Task details: Starting with the first line, transcribe the material exactly through to the last.

Exercise data:
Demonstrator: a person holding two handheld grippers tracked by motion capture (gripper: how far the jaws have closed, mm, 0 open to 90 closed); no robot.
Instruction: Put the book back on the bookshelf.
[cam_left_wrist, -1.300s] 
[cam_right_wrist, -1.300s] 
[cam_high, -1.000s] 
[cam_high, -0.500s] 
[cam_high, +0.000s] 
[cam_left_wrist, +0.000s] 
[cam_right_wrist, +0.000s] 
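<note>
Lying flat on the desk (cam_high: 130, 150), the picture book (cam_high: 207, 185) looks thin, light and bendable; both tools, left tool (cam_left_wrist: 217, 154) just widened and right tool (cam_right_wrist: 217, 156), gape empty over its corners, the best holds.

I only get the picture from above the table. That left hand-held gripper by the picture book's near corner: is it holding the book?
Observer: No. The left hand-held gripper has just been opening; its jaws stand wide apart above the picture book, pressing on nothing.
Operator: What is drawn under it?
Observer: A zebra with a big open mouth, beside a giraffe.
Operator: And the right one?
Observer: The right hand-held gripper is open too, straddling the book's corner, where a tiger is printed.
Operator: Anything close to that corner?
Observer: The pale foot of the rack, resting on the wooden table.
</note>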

Exercise result:
Demonstrator: a person holding two handheld grippers tracked by motion capture (gripper: how far the jaws have closed, mm, 0 open to 90 closed); no robot.
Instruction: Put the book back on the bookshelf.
[cam_left_wrist, -1.300s] 
[cam_right_wrist, -1.300s] 
[cam_high, -1.000s] 
[cam_high, -0.500s] 
[cam_high, +0.000s] 
[cam_left_wrist, +0.000s] 
[cam_right_wrist, +0.000s] 
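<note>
Lying flat on the desk (cam_high: 130, 150), the picture book (cam_high: 207, 185) looks thin, light and bendable; both tools, left tool (cam_left_wrist: 217, 154) just widened and right tool (cam_right_wrist: 217, 156), gape empty over its corners, the best holds.

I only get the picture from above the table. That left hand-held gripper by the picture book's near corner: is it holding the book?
Observer: No. The left hand-held gripper has just been opening; its jaws stand wide apart above the picture book, pressing on nothing.
Operator: What is drawn under it?
Observer: A zebra with a big open mouth, beside a giraffe.
Operator: And the right one?
Observer: The right hand-held gripper is open too, straddling the book's corner, where a tiger is printed.
Operator: Anything close to that corner?
Observer: The pale foot of the rack, resting on the wooden table.
</note>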

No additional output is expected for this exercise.